Shuttleworth: Reflections on Ubuntu, Canonical and the march to free software adoption
Shuttleworth: Reflections on Ubuntu, Canonical and the march to free software adoption
Mark Shuttleworth responds to
critiques of Canonical's (and Ubuntu's) contributions to free
software. "When Ubuntu was conceived, the Linux ecosystem was in a sense fully formed. We had a kernel. We had GNOME and KDE. We had X and libc and GCC and all the other familiar tools. Sure they had bugs and they had shortcomings and they had roadmaps to address them. But there was something missing: sometimes it got articulated as "marketing", sometimes as "end-user focus". I remember thinking "that's what I could bring". So Ubuntu, and Canonical, have quite explicitly NOT put effort into things which are obviously working quite well, instead, we've tried to focus on new ideas and new tools and new components. I see that as an invigorating contribution to the broader open source ecosystem, and I hear from many people that they perceive it the same way. Those who say "but Canonical doesn't do X" may be right, but that misses all the things we do, which weren't on the map beforehand.
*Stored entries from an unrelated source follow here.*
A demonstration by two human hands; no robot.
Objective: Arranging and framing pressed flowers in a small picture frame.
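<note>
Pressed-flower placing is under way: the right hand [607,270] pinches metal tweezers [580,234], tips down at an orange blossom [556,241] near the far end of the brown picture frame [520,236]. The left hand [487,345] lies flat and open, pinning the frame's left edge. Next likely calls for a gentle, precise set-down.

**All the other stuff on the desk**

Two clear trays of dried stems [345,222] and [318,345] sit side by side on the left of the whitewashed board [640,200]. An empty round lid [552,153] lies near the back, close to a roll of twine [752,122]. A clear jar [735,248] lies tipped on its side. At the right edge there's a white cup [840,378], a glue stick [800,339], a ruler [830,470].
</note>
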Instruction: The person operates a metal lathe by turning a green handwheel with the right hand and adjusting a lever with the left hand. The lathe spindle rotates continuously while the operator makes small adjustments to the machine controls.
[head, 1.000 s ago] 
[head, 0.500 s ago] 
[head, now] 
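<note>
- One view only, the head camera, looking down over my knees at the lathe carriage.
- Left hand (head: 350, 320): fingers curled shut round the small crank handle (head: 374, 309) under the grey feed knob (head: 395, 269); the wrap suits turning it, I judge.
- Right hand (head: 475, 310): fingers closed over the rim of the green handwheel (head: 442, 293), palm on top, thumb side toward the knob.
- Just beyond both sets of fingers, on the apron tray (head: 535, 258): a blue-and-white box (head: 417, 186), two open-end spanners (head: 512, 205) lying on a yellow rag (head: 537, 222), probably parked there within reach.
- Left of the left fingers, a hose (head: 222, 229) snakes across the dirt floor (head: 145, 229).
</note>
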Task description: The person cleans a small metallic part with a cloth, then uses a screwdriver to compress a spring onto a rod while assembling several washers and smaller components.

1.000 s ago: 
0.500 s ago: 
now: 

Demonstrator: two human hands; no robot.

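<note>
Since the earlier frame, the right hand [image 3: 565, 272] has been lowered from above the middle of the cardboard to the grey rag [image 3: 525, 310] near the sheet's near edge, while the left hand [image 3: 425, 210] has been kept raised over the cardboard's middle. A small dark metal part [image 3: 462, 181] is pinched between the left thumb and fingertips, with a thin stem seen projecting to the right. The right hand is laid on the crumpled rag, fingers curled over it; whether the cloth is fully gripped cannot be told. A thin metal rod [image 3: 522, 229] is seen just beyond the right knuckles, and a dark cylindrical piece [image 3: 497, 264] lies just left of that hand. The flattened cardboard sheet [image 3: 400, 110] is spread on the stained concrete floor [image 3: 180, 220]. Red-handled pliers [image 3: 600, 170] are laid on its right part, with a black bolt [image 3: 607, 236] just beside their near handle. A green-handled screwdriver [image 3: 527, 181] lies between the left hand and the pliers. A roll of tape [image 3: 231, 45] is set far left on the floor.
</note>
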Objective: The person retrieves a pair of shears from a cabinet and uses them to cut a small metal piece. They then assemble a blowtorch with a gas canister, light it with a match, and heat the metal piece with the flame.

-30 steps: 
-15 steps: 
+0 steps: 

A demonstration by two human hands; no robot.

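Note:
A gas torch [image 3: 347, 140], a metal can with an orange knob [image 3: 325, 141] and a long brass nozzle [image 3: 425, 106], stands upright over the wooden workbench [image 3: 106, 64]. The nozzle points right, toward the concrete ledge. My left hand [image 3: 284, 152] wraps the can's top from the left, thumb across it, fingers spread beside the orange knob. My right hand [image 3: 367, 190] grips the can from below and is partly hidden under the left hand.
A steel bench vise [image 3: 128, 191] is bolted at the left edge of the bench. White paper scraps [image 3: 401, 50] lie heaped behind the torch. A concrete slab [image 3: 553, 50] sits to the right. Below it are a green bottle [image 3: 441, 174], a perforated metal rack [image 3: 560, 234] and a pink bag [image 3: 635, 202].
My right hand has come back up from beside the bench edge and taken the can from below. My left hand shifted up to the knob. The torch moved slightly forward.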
Of course, there's little that we do exclusively, and little that we do that others couldn't if they made that their mission, but I think the passion of the Ubuntu community, and the enthusiasm of its users, reflects the fact that there is something definitively new and distinctive about the project. That's something to celebrate, something to be proud of, and something to motivate us to continue.